When data mining is in the news, it's often not shown in a particularly positive light. It's portrayed as invasive or depersonalizing, used mostly by advertisers and political campaigns. But these stories overlook the fact that data mining and analytics offer far more than purely commercial value. As a number of recent developments have demonstrated, the technology can play a tremendous, powerful role in the public health sector, as well.
Data mining to fight breast cancer
One of the most noteworthy recent examples of the public health benefits of effective data mining could be found in Chicago. There, Kaiser Health reported, health officials were looking for a way to deliver free mammograms to uninsured women, especially African-Americans. African-American women are much more likely to die from breast cancer, yet the screening rate among this demographic in Chicago was very low.
Chicago public health officials hired a data mining firm to improve the city's outreach to this at-risk group. This firm was formed by many of the analytics professionals who helped run President Obama's successful re-election campaign.
"It's a growing trend that some of the techniques first developed for commercial applications are now spinning off for health applications," explained Jonathan Weiner, professor and director of the Johns Hopkins Center for Population Health IT, the news source reported.
The data mining firm analyzed the Census Bureaus' American Community Survey to develop an algorithm that could accurately predict where at-risk populations without health insurance tended to live. According to Jay Bhatt, chief innovation officer and managed deputy commissioner at the Chicago Health Department, this allowed Chicago health officials to mail fliers to 5,000 women who could most likely benefit from free mammograms but were unlikely to have signed up for screenings, the source reported.
As a result of the success of this project, Chicago health officials plan to expand their use of data mining into other areas.
Mental health insight
Another field benefiting from the use of data mining techniques and technology is mental health. As Psych Central reported, computer scientists at Johns Hopkins have developed a means of leveraging data mining in order to gain valuable mental health insight from Twitter.
"Scientists discovered language patterns associated with a variety of mental health disorders."
According to the source, the researchers used these resources to examine tweets issued by users who publicly acknowledged their mental conditions. This allowed the scientists to discover language patterns associated with a variety of mental health disorders, including post-traumatic stress disorder, bipolar disorder, depression and seasonal affective disorder.

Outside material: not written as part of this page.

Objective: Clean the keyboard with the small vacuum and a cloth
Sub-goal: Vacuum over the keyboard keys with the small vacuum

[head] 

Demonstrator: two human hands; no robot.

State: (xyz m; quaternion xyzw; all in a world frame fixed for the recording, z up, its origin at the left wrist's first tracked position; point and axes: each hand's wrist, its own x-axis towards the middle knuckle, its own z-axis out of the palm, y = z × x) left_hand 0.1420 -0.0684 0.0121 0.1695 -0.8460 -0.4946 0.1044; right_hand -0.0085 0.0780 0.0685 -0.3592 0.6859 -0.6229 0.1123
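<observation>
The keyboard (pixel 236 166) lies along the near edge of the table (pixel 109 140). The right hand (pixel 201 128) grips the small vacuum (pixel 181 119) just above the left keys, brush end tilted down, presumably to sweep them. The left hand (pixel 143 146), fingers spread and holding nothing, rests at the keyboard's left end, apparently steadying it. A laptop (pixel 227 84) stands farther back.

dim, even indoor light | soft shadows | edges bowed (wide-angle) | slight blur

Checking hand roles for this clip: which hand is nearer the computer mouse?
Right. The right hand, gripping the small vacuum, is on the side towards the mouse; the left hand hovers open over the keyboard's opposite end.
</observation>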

Glen Coppersmith, a senior research scientist with Johns Hopkins, explained that it is far more difficult to obtain quantifiable data concerning mental health issues than it is for physical conditions, due to both the complexity of the underlying causes and the social stigma affiliated with mental health problems. He told the news source that these data mining strategies cannot replace traditional survey methods, but they should be seen as viable options to complement those efforts. He also noted that analyzing social media via data mining is far more affordable and less time-consuming than these older options.
Data mining issues
There are a few lessons that organizations should draw from these two successful data mining efforts. First and foremost, data mining can deliver powerful results when users think creatively about how to apply these techniques. Second, it is often very easy to acquire the raw information needed to conduct effective analytics efforts.
Once your company comes up with a potential data mining project, the question becomes how to deliver actionable information. To this end, we can't stress enough the importance of math and statistical libraries that are easy to embed into your code and provide error codes and documentation that help get the most out of the results. These resources are essential for the development and maintenance of high-performance data mining and analytics applications in every industry.